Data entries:
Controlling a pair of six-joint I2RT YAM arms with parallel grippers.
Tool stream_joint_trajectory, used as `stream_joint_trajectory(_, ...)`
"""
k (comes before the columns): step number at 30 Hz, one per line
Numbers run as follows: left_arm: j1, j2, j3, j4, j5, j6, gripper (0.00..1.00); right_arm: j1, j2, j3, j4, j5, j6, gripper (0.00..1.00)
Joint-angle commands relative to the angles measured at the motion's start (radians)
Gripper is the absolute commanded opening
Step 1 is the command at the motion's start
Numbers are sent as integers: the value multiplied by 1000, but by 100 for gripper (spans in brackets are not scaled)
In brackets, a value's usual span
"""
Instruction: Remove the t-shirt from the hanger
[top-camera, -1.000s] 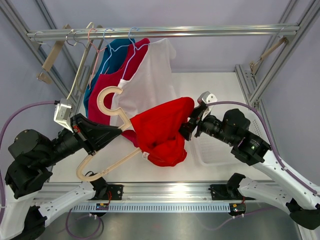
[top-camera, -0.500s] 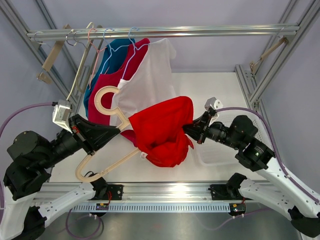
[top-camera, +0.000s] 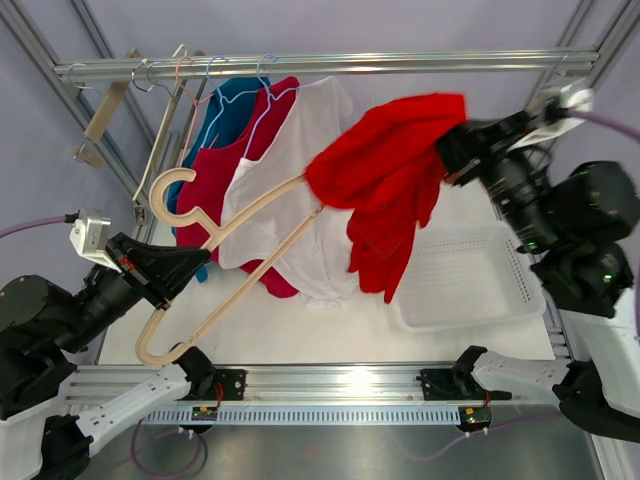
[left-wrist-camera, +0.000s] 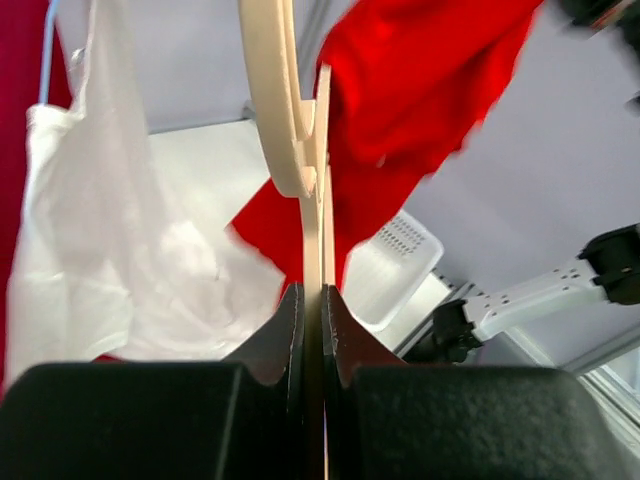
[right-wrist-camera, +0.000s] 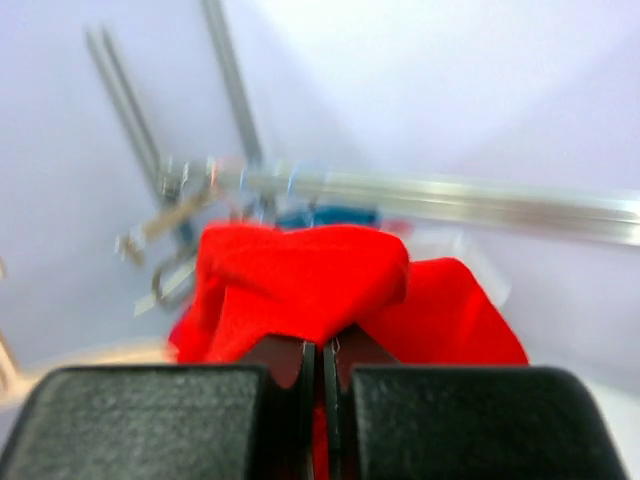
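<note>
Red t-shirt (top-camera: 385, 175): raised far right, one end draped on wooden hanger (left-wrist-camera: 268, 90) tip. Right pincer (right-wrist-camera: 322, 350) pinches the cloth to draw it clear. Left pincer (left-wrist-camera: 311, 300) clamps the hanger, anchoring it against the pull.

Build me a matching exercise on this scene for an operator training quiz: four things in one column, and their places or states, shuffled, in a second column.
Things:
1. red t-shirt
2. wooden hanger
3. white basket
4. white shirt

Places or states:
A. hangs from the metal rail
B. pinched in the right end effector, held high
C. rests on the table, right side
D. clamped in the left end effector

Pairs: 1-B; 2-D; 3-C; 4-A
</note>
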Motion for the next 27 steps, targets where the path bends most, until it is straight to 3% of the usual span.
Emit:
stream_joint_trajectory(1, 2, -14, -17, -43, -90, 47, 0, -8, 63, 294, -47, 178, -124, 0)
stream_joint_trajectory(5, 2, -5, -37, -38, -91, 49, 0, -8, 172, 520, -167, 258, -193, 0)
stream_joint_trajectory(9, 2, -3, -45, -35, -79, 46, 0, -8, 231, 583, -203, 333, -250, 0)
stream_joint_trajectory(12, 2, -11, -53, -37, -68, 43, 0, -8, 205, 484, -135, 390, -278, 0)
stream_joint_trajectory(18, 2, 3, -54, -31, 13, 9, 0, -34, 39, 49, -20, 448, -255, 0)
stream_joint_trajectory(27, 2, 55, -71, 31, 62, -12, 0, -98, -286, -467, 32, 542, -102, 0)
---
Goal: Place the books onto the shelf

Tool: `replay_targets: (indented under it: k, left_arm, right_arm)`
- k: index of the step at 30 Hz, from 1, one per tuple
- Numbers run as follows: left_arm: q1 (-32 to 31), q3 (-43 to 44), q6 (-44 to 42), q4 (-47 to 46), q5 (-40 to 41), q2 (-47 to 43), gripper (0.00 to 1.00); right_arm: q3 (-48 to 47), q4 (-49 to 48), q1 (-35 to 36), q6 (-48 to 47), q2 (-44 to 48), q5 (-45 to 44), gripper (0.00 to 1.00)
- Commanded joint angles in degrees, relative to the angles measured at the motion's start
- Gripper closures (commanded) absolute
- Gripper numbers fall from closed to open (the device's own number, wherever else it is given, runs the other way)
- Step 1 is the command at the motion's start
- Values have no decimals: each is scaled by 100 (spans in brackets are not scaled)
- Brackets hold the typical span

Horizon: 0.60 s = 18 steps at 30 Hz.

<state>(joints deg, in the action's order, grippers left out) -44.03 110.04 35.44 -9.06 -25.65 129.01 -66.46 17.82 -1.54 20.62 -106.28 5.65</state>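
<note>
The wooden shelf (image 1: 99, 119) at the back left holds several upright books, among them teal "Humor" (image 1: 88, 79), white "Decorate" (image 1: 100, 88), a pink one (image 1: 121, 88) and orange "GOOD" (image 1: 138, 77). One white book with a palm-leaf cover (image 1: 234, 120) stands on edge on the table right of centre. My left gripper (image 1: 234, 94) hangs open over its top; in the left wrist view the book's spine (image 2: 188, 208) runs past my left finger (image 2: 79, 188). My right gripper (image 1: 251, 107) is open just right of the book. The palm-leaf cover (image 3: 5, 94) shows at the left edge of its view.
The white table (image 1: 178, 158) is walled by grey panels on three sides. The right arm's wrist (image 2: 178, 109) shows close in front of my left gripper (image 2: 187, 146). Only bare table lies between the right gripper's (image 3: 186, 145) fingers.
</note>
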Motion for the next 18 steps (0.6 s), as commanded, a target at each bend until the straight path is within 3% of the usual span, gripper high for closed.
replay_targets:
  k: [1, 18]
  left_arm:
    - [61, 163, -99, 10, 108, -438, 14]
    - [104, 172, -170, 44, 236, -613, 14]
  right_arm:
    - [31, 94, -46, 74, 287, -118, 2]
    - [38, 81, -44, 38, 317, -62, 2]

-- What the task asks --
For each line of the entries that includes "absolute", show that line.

-- Result of this exercise --
Gripper is the absolute commanded opening
- Gripper closures (commanded) absolute

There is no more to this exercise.